**WHAT TO PRODUCE**
Your answer must be an exact copy of the listing that follows, with all pictures omitted.

**SUPPLIED INFORMATION**
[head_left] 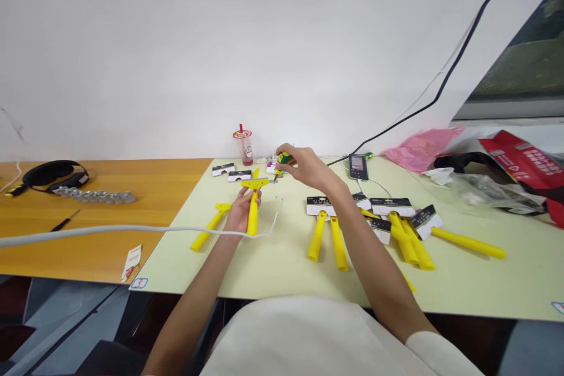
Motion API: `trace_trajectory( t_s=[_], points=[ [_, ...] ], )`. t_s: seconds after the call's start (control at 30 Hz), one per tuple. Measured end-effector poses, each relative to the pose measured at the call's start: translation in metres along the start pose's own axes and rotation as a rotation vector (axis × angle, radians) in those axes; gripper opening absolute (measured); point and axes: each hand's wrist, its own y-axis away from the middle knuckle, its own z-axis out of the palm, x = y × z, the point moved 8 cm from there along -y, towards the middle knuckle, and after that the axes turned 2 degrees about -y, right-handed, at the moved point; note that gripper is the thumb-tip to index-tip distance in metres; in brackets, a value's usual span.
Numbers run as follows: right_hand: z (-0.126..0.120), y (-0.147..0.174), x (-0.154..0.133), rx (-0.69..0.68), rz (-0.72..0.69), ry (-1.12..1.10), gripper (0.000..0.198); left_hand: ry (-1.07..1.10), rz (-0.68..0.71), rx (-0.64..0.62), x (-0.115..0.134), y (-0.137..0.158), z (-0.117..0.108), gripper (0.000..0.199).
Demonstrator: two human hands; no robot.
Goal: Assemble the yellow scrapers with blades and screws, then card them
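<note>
Yellow scraper [252,215] sits at the person's 11 o'clock, left hand [239,210] fingers wrapped round its handle, right hand [306,165] fingers pinching a green-and-yellow screwdriver [284,158] at its 1 o'clock; bracing the scraper firmly should help.

A pale green table [264,270] before us carries yellow tools [339,247], several with black-and-white cards [392,207]; also a lidded cup [245,147], a small screened device [358,167] and a pink plastic bag [416,150]; beside it, a wood-toned table [185,176] holds a row of metal pieces [97,195], a black-handled tool [62,224] and a printed tag [132,259].
</note>
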Motion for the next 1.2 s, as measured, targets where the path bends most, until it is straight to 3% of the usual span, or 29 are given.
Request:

**OUTPUT OF THE EXERCISE**
[head_left] 
Motion API: `trace_trajectory( t_s=[_], points=[ [_, ...] ], )`. t_s: seconds after the call's start (control at 30 Hz), one per tuple. Measured end-effector poses, each relative to the pose measured at the call's start: translation in metres along the start pose's own axes and rotation as a rotation vector (axis × angle, radians) in those axes; gripper opening absolute (measured); point and axes: each hand's wrist, its own y-axis away from the middle knuckle, its own z-axis out of the palm, x = y × z, the point moved 8 cm from there along -y, towards the middle knuckle, and after that the axes turned 2 degrees about -y, right-handed, at the moved point; note that gripper is the thumb-tip to index-tip distance in metres; in brackets, a value's usual span.
Numbers run as follows: right_hand: z (-0.126..0.120), y (-0.147..0.174), x (-0.154..0.133), rx (-0.69..0.68), rz (-0.72..0.69), ry (-1.12..1.10), gripper (0.000..0.198); left_hand: ry (-1.07..1.10), rz (-0.68..0.71), rx (-0.64..0.62), x (-0.115..0.134), y (-0.137..0.158), z (-0.117..0.108), gripper (0.000..0.199).
Demonstrator: two human hands; no robot.
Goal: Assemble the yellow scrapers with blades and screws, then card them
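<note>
Yellow scraper [252,215] sits at the person's 11 o'clock, left hand [239,210] fingers wrapped round its handle, right hand [306,165] fingers pinching a green-and-yellow screwdriver [284,158] at its 1 o'clock; bracing the scraper firmly should help.

A pale green table [264,270] before us carries yellow tools [339,247], several with black-and-white cards [392,207]; also a lidded cup [245,147], a small screened device [358,167] and a pink plastic bag [416,150]; beside it, a wood-toned table [185,176] holds a row of metal pieces [97,195], a black-handled tool [62,224] and a printed tag [132,259].
</note>
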Motion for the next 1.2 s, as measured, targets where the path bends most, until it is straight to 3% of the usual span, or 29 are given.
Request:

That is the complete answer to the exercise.